**DESCRIPTION OF THE TASK**
Give the entries again exactly as they appear, but without the images.

Records from a data source:
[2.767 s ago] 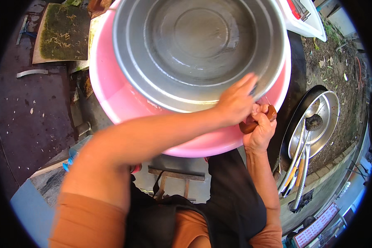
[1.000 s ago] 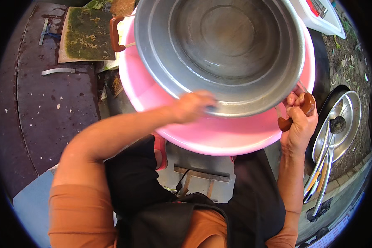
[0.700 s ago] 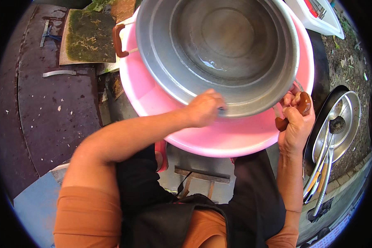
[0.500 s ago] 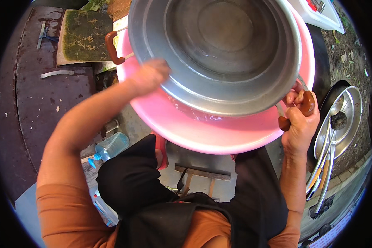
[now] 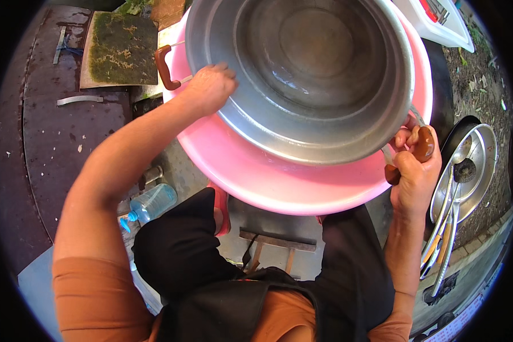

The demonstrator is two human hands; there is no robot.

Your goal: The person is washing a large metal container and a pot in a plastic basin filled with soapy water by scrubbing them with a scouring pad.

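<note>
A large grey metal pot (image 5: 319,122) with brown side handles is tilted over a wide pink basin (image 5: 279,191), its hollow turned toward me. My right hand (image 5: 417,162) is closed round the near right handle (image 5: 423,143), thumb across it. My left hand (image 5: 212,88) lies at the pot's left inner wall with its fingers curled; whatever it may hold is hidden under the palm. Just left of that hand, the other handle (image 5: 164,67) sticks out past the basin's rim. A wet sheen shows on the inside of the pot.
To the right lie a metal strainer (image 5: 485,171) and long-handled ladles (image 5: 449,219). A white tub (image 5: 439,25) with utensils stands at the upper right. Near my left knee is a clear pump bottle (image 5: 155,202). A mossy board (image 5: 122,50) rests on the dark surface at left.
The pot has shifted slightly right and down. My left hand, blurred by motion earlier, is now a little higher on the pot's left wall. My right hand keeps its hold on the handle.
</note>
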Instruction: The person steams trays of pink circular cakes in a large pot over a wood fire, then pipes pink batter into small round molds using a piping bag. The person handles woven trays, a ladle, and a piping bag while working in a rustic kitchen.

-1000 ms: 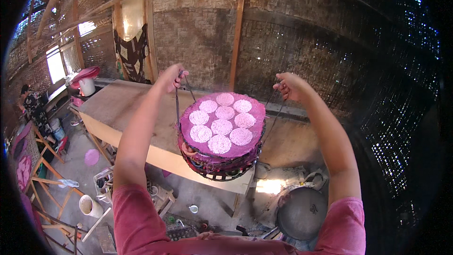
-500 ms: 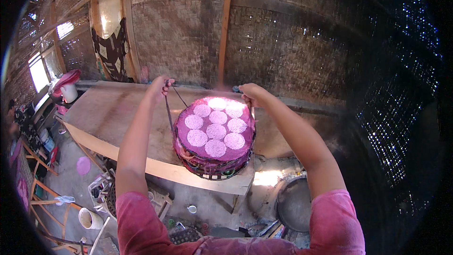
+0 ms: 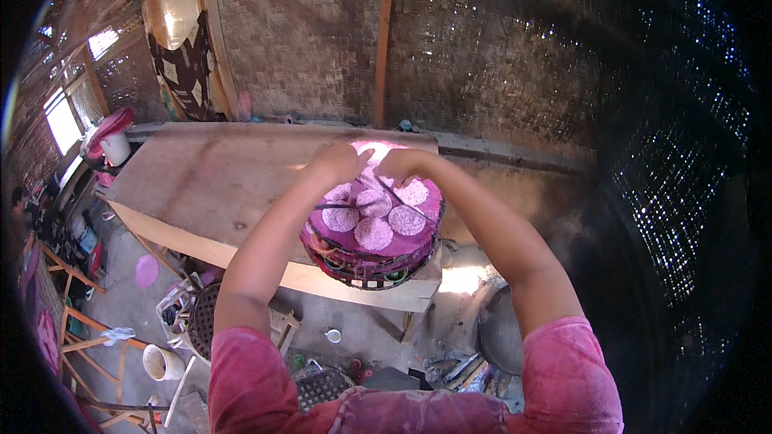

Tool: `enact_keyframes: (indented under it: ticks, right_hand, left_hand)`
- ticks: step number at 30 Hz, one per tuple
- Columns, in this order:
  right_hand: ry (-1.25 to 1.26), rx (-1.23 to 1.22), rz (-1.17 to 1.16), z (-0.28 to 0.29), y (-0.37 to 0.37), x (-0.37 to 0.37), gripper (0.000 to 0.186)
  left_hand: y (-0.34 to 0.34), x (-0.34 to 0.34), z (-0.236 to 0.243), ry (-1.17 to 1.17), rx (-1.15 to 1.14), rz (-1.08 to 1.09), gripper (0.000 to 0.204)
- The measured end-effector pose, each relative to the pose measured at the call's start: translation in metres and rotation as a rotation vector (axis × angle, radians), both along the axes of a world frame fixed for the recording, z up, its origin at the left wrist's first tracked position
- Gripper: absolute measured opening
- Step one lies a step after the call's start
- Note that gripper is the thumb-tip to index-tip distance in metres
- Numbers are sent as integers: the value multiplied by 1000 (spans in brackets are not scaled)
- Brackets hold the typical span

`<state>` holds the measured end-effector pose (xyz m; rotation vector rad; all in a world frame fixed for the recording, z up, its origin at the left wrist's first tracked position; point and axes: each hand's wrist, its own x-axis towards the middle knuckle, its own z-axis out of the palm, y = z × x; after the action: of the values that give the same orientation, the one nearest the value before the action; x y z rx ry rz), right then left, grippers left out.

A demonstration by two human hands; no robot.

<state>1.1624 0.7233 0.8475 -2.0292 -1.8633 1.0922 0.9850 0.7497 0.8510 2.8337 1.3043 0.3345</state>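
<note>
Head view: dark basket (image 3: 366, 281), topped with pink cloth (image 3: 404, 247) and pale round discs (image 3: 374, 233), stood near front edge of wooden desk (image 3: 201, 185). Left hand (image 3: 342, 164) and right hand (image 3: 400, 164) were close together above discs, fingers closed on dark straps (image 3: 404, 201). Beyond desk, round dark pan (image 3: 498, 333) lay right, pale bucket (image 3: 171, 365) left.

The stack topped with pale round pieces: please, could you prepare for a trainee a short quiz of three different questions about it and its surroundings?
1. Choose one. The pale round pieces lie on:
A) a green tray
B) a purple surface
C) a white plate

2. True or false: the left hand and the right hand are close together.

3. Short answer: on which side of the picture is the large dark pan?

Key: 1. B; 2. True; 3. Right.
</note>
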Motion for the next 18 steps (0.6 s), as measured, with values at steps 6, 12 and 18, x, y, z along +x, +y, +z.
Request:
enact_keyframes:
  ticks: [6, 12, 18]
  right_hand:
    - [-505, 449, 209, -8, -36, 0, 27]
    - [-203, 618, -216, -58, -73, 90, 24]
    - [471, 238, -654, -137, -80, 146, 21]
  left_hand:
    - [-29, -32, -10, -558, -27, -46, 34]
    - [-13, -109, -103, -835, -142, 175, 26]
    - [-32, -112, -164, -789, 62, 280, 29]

**ANSWER FOR THE TASK**
[2.767 s ago] 
[1.000 s ago] 
[0.700 s ago] 
[0.500 s ago] 
[now] 

The demonstrator is two human hands; there is no robot.

Your goal: The person is washing a large metal container and a pot in a plastic basin filled with soapy water by scrubbing them with a scouring pad.

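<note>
A large grey metal pot (image 5: 319,122) with brown side handles is tilted over a wide pink basin (image 5: 279,191), its hollow turned toward me. My right hand (image 5: 417,162) is closed round the near right handle (image 5: 423,143), thumb across it. My left hand (image 5: 212,88) lies at the pot's left inner wall with its fingers curled; whatever it may hold is hidden under the palm. Just left of that hand, the other handle (image 5: 164,67) sticks out past the basin's rim. A wet sheen shows on the inside of the pot.
To the right lie a metal strainer (image 5: 485,171) and long-handled ladles (image 5: 449,219). A white tub (image 5: 439,25) with utensils stands at the upper right. Near my left knee is a clear pump bottle (image 5: 155,202). A mossy board (image 5: 122,50) rests on the dark surface at left.
The pot has shifted slightly right and down. My left hand, blurred by motion earlier, is now a little higher on the pot's left wall. My right hand keeps its hold on the handle.
</note>
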Instruction: The person steams trays of pink circular cakes in a large pot over a wood fire, then pipes pink batter into small round molds using a piping bag. The person handles woven trays, a ladle, and a piping bag while working in a rustic kitchen.

-1000 ms: 
-500 ms: 
+0 ms: 

Tool: `enact_keyframes: (indented under it: ticks, right_hand, left_hand)`
- ticks: step number at 30 Hz, one per tuple
- Columns, in this order:
  right_hand: ry (-1.25 to 1.26), rx (-1.23 to 1.22), rz (-1.17 to 1.16), z (-0.28 to 0.29), y (-0.37 to 0.37), x (-0.37 to 0.37), gripper (0.000 to 0.186)
  left_hand: y (-0.34 to 0.34), x (-0.34 to 0.34), z (-0.236 to 0.243), ry (-1.17 to 1.17), rx (-1.15 to 1.14), rz (-1.08 to 1.09), gripper (0.000 to 0.204)
- The measured end-effector pose, each relative to the pose measured at the call's start: translation in metres and rotation as a rotation vector (axis × angle, radians), both along the axes of a world frame fixed for the recording, z up, its origin at the left wrist's first tracked position
- Gripper: absolute measured opening
- Step one lies a step after the call's start
- Note that gripper is the thumb-tip to index-tip distance in metres
- Numbers are sent as integers: the value multiplied by 1000 (spans in brackets are not scaled)
- Brackets hold the typical span

`<state>` holds the measured end-effector pose (xyz m; rotation vector rad; all in a world frame fixed for the recording, z up, its origin at the left wrist's first tracked position; point and axes: each hand's wrist, its own x-axis towards the middle knuckle, its own z-axis out of the palm, y = z × x; after the action: of the values that give the same orientation, the one nearest the value before the action; x y z rx ry rz), right then left, grippers left out.

A demonstration by two human hands; no robot.

<state>1.1624 0.7233 0.8475 -2.0292 -1.8633 1.0922 0.9850 0.7497 0.8510 2.8337 1.3043 0.3345</state>
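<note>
Head view: dark basket (image 3: 366, 281), topped with pink cloth (image 3: 404, 247) and pale round discs (image 3: 374, 233), stood near front edge of wooden desk (image 3: 201, 185). Left hand (image 3: 342, 164) and right hand (image 3: 400, 164) were close together above discs, fingers closed on dark straps (image 3: 404, 201). Beyond desk, round dark pan (image 3: 498, 333) lay right, pale bucket (image 3: 171, 365) left.

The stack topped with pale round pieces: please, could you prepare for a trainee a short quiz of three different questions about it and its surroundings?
1. Choose one. The pale round pieces lie on:
A) a green tray
B) a purple surface
C) a white plate

2. True or false: the left hand and the right hand are close together.

3. Short answer: on which side of the picture is the large dark pan?

Key: 1. B; 2. True; 3. Right.
</note>
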Motion for the next 18 steps (0.6 s), as measured, with values at steps 6, 12 and 18, x, y, z along +x, +y, +z.
Request:
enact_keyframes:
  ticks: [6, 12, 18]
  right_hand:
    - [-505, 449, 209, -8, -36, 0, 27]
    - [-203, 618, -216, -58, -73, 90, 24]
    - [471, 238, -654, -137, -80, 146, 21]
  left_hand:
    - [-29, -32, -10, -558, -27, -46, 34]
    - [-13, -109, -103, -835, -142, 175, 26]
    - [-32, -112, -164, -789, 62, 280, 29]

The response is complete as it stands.